Elsässer’s political biography is a fascinating illustration of how the new far-right manages to incorporate elements of the “Left” as part of a broader attempt at coalescing a new “conformist rebellion.” Previously a vocational school teacher in Stuttgart, Elsässer first achieved prominence on the political stage as a member of the Maoist Kommunistischer Bund in 1990 during the demonstrations that led to the dissolution of Germany Democratic Republic.

In an article for the KB’s newspaper Arbeiterkampf titled “Why the Left has to be Anti-German,” Elsässer simultaneously articulated the fears of the West German radical left concerning the possible reemergence of a unified Germany as a great power, while christening what would, over the course of the next decade, emerge as a distinct tendency within the German radical left itself.

As a reporter for the left daily junge Welt, a cofounder of the weekly Jungle World, and eventually as an editor of the venerable far-left monthly konkret, Elsässer spent most of the following decade as a resolutely anti-nationalist reporter writing against the emergence of a perceived German “Fourth Reich” — a scenario that seemed to be confirmed by Germany’s role in the breakup of the former Yugoslavia by then-foreign minister Hans-Dietrich Genscher’s recognition of the republics of Slovenia and Croatia in 1991 and Germany’s participation in the 2000 Kosovo War.

When the Second Intifada broke out in September 2000, Elsässer began to regard Israeli prime minister candidate Ariel Sharon as a sort of Levantine Slobodan Milošević, a beleaguered “anti-fascist” head of state falling victim to a hegemonic human rights imperialism under German leadership.

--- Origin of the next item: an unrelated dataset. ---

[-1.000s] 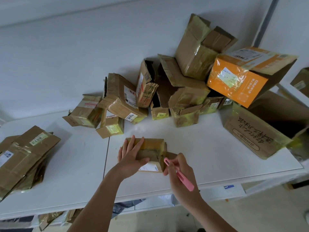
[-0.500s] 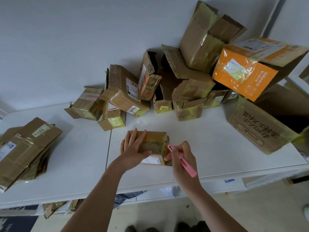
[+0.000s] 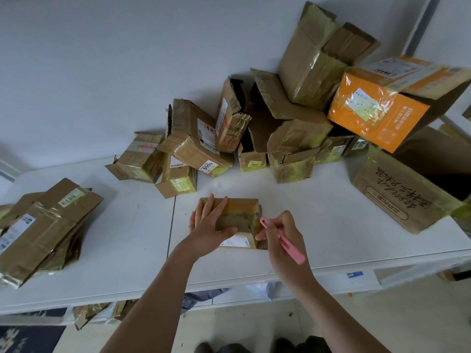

However, after the reassertion of American global hegemony during the 2001 Afghan War, and then the Iraq War, which prompted opposition from France and Germany under the respective leadership of Jacques Chirac and Gerhard Schröder, Elsässer was compelled to fundamentally recalibrate his theories. Germany, after all, despite its stature within the European Union, was revealed to be a second-tier regional power, wavering between trans-Atlanticism and renewed bids to constitute a rival “great power.”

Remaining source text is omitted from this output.